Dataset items
------------------------------------------------------------------------
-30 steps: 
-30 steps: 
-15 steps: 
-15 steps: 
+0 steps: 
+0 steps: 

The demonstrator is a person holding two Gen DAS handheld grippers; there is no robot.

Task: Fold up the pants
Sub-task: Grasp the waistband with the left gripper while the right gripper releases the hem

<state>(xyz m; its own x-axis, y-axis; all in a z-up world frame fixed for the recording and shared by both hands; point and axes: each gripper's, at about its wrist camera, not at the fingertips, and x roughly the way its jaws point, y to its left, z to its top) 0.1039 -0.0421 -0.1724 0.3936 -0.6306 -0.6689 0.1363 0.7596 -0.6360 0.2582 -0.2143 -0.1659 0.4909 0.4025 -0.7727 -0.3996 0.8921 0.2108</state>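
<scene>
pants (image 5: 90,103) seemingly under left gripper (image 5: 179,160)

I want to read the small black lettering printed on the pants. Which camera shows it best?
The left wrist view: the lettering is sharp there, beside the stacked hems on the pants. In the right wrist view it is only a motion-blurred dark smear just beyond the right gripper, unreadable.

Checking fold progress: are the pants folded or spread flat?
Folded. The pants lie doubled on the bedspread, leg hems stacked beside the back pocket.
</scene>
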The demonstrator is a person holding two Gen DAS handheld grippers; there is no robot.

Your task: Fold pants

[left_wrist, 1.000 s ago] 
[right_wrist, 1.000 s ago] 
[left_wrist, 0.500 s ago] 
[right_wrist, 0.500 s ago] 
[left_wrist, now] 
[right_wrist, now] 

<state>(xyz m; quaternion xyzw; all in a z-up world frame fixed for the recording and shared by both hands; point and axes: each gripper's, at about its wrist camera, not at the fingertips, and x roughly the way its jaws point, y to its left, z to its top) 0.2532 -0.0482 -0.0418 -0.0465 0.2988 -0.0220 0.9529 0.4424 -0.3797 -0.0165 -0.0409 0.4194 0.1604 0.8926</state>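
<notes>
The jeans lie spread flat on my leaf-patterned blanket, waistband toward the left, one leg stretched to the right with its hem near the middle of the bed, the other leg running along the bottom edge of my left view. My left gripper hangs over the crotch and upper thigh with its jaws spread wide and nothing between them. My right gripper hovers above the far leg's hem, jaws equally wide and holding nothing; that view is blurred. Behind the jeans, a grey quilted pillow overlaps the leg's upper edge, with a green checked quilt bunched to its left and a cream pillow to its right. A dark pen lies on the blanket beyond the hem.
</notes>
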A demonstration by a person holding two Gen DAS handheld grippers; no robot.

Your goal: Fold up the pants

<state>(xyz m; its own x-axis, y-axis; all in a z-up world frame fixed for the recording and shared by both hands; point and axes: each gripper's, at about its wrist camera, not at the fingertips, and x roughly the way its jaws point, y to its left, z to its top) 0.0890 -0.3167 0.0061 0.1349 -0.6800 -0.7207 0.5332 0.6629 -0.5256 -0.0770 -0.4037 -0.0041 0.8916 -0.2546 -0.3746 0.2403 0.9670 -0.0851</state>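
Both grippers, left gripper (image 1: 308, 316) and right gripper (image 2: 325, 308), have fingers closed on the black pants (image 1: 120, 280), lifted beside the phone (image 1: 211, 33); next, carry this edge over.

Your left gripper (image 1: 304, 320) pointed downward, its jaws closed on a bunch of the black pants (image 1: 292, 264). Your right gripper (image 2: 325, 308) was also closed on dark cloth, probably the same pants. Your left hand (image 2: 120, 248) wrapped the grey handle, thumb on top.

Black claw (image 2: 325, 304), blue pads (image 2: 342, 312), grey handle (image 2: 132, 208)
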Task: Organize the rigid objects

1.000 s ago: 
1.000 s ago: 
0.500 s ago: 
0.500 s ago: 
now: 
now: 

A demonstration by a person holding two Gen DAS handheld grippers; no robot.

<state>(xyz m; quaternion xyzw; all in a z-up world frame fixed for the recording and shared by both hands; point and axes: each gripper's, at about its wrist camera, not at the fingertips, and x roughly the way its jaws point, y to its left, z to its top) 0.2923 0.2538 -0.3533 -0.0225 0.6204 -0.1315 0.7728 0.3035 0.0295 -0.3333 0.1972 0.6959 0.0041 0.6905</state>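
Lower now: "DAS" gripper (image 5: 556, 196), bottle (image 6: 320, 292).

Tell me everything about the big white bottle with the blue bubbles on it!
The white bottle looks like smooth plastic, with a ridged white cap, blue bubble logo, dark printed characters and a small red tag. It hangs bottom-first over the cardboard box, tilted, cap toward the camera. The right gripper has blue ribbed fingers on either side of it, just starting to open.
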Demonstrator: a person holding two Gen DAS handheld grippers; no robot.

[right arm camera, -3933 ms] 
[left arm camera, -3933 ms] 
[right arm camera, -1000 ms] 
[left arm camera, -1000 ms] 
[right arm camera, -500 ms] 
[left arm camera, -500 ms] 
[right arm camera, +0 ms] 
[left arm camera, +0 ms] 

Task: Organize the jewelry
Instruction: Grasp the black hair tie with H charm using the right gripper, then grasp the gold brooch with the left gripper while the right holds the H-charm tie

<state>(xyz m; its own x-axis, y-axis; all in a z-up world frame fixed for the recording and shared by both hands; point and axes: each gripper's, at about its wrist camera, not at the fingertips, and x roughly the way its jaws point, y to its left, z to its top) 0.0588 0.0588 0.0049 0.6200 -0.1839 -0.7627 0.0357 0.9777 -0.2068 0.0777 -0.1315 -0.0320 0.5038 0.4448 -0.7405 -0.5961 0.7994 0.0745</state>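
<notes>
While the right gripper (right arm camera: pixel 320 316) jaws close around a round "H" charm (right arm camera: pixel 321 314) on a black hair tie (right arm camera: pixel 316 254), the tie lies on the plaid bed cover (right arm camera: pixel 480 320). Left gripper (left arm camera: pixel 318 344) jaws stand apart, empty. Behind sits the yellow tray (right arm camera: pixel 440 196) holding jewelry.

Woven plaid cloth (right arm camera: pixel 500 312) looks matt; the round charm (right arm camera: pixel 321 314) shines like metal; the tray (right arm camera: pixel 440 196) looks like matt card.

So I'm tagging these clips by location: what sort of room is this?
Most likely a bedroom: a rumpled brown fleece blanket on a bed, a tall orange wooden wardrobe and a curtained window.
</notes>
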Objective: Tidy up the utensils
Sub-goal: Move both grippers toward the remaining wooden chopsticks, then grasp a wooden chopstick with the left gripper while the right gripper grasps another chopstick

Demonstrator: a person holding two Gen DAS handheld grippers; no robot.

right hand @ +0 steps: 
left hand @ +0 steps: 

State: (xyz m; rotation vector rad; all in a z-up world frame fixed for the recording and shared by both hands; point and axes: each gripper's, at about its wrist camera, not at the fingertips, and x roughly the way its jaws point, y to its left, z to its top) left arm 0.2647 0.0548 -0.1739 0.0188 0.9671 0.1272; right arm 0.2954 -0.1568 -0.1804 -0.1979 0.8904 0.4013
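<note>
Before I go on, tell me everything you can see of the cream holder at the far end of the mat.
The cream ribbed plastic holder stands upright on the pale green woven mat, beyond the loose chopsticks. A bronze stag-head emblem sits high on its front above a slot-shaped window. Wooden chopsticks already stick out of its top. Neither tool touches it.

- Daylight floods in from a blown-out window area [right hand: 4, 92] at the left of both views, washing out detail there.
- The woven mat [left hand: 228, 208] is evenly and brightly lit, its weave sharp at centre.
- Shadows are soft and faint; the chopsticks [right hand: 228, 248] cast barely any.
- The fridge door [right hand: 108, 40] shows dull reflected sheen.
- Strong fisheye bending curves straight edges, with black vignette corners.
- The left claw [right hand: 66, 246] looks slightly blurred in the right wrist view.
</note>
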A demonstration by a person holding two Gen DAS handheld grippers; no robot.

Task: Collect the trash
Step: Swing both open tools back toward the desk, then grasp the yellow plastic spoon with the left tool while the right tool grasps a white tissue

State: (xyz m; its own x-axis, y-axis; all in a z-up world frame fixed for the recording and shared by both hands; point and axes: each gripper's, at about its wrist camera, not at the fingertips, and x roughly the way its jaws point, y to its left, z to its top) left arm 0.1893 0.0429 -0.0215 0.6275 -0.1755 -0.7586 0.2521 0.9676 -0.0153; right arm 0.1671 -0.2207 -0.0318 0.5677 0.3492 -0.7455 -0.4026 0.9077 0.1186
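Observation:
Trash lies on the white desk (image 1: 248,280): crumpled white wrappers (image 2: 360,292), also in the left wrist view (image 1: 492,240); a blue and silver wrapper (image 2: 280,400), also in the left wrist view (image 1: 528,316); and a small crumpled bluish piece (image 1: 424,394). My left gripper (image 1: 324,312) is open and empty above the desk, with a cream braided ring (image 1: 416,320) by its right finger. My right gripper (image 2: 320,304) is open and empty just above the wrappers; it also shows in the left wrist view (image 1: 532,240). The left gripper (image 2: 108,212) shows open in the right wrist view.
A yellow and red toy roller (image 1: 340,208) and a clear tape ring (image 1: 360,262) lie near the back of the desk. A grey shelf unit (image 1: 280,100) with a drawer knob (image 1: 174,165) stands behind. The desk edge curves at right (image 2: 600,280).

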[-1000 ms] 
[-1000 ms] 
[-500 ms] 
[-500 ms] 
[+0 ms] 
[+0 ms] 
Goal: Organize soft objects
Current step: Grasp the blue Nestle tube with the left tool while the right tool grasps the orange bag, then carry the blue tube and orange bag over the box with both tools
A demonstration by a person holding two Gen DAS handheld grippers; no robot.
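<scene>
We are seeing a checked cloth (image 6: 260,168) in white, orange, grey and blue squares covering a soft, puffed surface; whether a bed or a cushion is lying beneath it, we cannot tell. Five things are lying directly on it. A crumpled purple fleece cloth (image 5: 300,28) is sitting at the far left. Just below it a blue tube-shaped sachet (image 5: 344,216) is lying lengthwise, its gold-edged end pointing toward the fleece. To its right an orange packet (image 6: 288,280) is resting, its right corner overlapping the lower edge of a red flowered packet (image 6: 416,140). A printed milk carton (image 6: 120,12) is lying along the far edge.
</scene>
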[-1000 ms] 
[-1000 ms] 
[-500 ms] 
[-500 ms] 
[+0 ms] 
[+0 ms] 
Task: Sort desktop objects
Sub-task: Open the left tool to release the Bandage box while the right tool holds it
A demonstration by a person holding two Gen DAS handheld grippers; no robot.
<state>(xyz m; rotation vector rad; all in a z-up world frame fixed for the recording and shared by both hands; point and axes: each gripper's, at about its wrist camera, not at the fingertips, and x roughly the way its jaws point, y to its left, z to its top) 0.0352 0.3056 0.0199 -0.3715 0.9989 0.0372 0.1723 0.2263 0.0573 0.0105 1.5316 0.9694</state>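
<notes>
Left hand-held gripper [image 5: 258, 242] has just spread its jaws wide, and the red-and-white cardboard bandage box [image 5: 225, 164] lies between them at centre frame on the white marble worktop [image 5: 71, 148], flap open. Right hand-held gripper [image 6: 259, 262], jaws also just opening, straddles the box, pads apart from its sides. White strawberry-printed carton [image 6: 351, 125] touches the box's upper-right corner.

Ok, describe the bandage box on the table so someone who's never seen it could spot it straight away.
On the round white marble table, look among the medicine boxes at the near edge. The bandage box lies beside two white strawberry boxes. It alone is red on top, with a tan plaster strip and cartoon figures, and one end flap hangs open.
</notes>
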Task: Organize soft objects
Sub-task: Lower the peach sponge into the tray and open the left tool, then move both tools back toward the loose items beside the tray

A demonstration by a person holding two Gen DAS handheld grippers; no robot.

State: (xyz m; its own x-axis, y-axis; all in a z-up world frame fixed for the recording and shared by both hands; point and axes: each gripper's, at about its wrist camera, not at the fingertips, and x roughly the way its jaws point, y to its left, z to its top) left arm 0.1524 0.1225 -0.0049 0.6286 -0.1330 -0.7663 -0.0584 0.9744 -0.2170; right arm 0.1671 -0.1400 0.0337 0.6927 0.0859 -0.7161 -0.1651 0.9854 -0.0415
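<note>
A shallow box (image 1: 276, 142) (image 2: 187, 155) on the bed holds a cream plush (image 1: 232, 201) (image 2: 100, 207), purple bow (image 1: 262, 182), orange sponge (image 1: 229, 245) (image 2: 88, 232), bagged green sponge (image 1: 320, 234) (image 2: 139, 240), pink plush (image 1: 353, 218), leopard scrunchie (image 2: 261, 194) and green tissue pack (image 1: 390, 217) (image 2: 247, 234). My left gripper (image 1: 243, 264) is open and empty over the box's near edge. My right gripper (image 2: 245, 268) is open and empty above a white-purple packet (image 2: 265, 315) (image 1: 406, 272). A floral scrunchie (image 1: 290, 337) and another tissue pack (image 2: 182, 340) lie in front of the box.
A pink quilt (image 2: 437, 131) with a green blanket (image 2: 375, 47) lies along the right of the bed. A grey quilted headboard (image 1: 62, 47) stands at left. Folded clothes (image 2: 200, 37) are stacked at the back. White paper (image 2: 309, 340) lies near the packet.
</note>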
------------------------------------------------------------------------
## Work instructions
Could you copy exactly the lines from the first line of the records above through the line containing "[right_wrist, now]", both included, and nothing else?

## Answer section
-30 steps: 
-30 steps: 
-15 steps: 
-15 steps: 
+0 steps: 
+0 steps: 

The demonstrator is a person holding two Gen DAS handheld grippers; there is no robot.

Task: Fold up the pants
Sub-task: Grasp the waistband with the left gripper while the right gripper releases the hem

<state>(xyz m; its own x-axis, y-axis; all in a z-up world frame fixed for the recording and shared by both hands; point and axes: each gripper's, at about its wrist camera, not at the fingertips, and x roughly the way its jaws point, y to its left, z to its top) 0.1039 -0.0421 -0.1724 0.3936 -0.6306 -0.6689 0.1363 0.7596 -0.6360 0.2582 -0.2143 -0.1659 0.4909 0.4025 -0.7727 -0.3996 0.8921 0.2108</state>
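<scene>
pants (image 5: 90,103) seemingly under left gripper (image 5: 179,160)

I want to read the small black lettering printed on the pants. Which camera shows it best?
The left wrist view: the lettering is sharp there, beside the stacked hems on the pants. In the right wrist view it is only a motion-blurred dark smear just beyond the right gripper, unreadable.

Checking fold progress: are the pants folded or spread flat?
Folded. The pants lie doubled on the bedspread, leg hems stacked beside the back pocket.
</scene>
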The demonstrator is a person holding two Gen DAS handheld grippers; there is no robot.

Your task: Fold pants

[left_wrist, 1.000 s ago] 
[right_wrist, 1.000 s ago] 
[left_wrist, 0.500 s ago] 
[right_wrist, 0.500 s ago] 
[left_wrist, now] 
[right_wrist, now] 

This exercise is now fully answered.